Após Guedes pedir licença para furar teto por Auxílio Brasil, dólar atinge máxima de R$ 5,67

Mercado reflete os temores do risco fiscal representado pela intenção do governo em aumentar gastos para as eleições de 2022

Maria Paula Borgespor Maria Paula Borges em 21 de outubro de 2021
Mercado reflete os temores do risco fiscal representado pela intenção do governo em aumentar gastos para as eleições de 2022 | Foto: Reprodução
Mercado reflete os temores do risco fiscal representado pela intenção do governo em aumentar gastos para as eleições de 2022 | Foto: Reprodução

O dólar bateu a máxima de R$ 5,6750, representando alta de 2% em relação ao fechamento anterior, na abertura do pregão foi na manhã desta quarta-feira (21/10). O mercado reflete os temores do risco fiscal representado pela intenção do governo em aumentar gastos para as eleições de 2022.

Após a negativa repercussão da proposta em estudo pela atual gestão brasileira, do presidente Jair Bolsonaro (sem partido), para gastos sociais fora das regras fiscais. O ministro da economia, Paulo Guedes, afirmou nesta quarta-feira (20/10) que o governo não visa ser populista, e sim popular. Entretanto, apresentou a ideia em avaliação que pode furar o teto, limitando o crescimento das despesas públicas.

Além disso, o ministro disse que a discussão sobre o Auxílio Brasil, em que o presidente vem pressionando a equipe econômica para elevar o valor para R$ 400, pode revisar os índices de correção que impactam o teto de gastos ou pedir uma licença para fazer um gasto temporário até o final de 2022. Nesta quinta-feira, ativos brasileiros cotados no exterior registravam queda do Ibovespa após a fala de Guedes.

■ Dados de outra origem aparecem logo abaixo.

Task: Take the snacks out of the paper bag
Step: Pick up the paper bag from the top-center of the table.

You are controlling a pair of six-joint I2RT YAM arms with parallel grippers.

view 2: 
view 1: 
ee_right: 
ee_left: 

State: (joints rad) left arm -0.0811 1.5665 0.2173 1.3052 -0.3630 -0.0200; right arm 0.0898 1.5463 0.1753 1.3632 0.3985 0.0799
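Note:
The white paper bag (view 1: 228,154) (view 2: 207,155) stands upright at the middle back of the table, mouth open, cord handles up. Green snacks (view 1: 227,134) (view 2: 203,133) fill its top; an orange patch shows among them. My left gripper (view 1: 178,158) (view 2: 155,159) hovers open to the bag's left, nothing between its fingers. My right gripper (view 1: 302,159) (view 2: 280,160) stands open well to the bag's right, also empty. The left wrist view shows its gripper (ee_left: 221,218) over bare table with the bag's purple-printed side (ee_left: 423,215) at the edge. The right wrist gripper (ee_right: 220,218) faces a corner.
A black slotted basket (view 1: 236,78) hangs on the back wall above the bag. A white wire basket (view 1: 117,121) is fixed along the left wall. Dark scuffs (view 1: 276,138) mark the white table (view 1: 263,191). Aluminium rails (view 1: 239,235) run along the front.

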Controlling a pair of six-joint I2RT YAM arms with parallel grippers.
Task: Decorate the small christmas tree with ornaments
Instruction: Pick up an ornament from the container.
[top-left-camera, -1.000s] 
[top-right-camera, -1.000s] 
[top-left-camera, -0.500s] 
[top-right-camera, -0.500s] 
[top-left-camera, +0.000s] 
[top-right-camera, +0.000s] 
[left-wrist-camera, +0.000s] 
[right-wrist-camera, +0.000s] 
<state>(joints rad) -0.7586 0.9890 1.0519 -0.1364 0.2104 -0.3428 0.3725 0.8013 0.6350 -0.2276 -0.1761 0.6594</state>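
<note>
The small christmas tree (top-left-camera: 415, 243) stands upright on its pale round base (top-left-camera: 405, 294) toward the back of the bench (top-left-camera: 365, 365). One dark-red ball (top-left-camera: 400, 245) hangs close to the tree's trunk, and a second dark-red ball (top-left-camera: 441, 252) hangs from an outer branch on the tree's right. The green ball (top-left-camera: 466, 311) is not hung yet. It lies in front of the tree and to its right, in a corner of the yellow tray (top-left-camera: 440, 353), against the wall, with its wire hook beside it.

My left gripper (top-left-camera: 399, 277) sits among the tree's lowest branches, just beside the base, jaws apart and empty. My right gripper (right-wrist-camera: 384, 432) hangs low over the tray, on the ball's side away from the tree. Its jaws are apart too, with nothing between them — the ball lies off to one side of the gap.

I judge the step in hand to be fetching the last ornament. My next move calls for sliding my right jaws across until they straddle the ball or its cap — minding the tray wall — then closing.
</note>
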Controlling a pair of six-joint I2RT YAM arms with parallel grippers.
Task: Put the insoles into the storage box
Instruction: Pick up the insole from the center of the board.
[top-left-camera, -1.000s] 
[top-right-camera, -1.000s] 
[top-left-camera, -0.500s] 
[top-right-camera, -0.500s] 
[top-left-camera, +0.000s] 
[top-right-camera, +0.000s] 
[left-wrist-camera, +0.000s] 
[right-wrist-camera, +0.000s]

O Ibovespa, índice de referência da Bolsa brasileira, caiu 3,28%, a 110.672 pontos, chegando a recuar 3,91% durante a tarde, atingindo a mínima de 109.947 pontos. Contratos de real transacionados na Bolsa Mercantil de Chicago (CME) caíam 1,4%. Em Paris, um Exchange Traded Fund (ETF), que acompanha o Ibovespa, perdia 2,4%, sendo a maior queda desde o início de setembro.

O Banco Central não anunciou venda líquida de dólares para esta quinta-feira, mas, devido a disparada da moeda, agentes financeiros não descartam que o banco intervenha no mercado.